The cloak and letter took two years to reach England, by which time the future George IV was ruling on his father’s behalf as regent, but he gladly accepted the gifts as well as Kamehameha’s request for protection, marking a turning point in a relationship between the monarchies that would endure for years to come. In the exhibition, a surcoat that George IV wore at his coronation in 1824 is displayed opposite the cloak, its red-and-gold ornaments mirroring the colours of the feathers, offering a cleverly realised parallel (pictured above). Paired in this way, the garments evoke ghostly representations of regal figures from each culture facing each other: two royal households, both alike in dignity.

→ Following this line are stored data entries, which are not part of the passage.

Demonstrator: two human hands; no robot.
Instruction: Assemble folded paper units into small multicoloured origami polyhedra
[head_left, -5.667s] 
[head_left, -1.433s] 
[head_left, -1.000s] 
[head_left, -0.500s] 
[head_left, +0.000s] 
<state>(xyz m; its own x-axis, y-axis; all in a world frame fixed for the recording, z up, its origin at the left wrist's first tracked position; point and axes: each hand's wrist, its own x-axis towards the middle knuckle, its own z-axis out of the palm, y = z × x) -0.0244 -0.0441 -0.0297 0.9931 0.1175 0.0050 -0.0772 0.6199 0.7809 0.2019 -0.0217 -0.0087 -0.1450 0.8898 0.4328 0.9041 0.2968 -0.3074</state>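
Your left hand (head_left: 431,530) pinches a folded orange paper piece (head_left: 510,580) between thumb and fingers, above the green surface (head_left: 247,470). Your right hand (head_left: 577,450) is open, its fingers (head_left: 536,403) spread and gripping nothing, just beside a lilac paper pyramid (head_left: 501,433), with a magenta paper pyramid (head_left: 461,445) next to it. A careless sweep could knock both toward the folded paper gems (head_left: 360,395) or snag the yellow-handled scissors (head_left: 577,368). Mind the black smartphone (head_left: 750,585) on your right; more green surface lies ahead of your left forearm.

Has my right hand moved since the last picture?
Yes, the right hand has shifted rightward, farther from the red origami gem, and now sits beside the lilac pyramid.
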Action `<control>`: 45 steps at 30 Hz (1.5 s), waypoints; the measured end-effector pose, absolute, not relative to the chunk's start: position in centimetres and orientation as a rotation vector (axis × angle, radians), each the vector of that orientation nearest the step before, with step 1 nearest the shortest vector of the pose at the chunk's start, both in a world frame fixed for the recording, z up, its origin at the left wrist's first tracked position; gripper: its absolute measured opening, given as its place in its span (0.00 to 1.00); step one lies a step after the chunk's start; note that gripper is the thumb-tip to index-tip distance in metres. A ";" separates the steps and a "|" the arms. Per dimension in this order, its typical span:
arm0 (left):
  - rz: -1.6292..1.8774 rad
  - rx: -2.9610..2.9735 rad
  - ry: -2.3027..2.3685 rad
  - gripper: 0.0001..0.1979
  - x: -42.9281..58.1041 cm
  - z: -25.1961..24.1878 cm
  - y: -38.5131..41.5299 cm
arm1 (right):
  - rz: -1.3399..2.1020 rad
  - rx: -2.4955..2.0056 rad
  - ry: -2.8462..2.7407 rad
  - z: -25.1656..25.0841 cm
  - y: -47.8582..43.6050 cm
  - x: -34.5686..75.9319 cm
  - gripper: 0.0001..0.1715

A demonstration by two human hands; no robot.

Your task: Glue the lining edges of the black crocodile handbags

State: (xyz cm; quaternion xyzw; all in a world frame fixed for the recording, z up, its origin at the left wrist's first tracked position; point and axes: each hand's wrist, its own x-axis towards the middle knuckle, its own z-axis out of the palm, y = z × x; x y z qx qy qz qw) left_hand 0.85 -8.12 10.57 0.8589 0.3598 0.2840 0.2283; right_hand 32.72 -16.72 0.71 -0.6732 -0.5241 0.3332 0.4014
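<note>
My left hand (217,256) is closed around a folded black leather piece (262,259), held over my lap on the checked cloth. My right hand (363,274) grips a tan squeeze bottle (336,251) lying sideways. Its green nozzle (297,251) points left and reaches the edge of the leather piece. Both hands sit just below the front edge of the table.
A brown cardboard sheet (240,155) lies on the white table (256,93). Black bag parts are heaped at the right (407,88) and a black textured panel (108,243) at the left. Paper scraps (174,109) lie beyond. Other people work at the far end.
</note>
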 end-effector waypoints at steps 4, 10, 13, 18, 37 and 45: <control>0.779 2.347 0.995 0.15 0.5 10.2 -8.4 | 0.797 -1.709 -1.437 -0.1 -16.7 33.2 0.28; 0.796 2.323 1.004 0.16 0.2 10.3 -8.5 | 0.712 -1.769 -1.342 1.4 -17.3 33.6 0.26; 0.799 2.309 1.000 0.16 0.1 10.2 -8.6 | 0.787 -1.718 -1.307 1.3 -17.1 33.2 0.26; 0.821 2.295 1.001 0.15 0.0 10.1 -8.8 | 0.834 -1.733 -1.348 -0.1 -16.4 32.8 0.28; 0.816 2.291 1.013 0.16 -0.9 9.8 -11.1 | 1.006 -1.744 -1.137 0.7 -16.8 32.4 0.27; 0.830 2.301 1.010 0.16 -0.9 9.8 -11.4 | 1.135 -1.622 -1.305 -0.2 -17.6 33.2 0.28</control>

A meeting of island nations

Kamehameha’s own son, Liholiho (Kamehameha II), took this relationship a step further when he and his delegation set out to visit George IV in person. Though their official reception was suitably dignified, their arrival prompted public fascination and prejudice in equal measure, and the displays contrast racist satirical prints that were in circulation at the time with a pair of dignified portraits that the king and queen sat for during their trip. You can also see a trio of impressive feathered god figures that the royal couple surely saw during their own visit to the British Museum, as they are recorded as being on public display from 1803.

Sadly, the intended royal audience never took place, as the Hawai‘ian delegation contracted measles and Liholiho and Queen Kama¯malu died of the disease. Their delegates still met George IV, however, and some of the lavish gifts that were exchanged – feathered cloaks and elegant silverware – are on show in the exhibition. Liholiho’s son, Kamemehama III, would continue to build on this relationship, and initially Britain held to its renewed promises of support. In 1842, the Royal Navy helped to restore Hawai‘ian sovereignty after a coup, and the following year Britain and France both signed a proclamation formally recognising the kingdom’s independence – a stark change from their rapacious colonial practices elsewhere – which is displayed alongside early drafts of the Hawai‘ian coat of arms. Gift exchanges and royal visits continued, but in 1893 an American-backed uprising overthrew the Hawai‘ian monarchy, and Queen Victoria rejected Queen Lili‘uokalani’s appeals for aid, preferring to leave the kingdom’s fate ‘in the hands of the Almighty’. It was a fateful decision that still resonates today. Lili‘uokalani was never restored to the throne, and Hawai‘i was ultimately annexed, becoming a US territory in 1898 and, in 1959, the 50th state.

The exhibition ends in the present day, highlighting modern issues affecting the islands, including overfishing, pollution, and habitat destruction. Collaborative research efforts are also striving to counteract the huge loss of cultural knowledge that occurred when artefacts were taken from their context without proper documentation during the 18th and 19th centuries, and an inspiring and uplifting final section focuses on this work. One of the illuminating insights shared in the displays came from a project to recreate an ancestral helmet: experimental attempts to replicate its woven design have revealed that its original maker was probably left-handed, providing a personal link with a now-anonymous individual.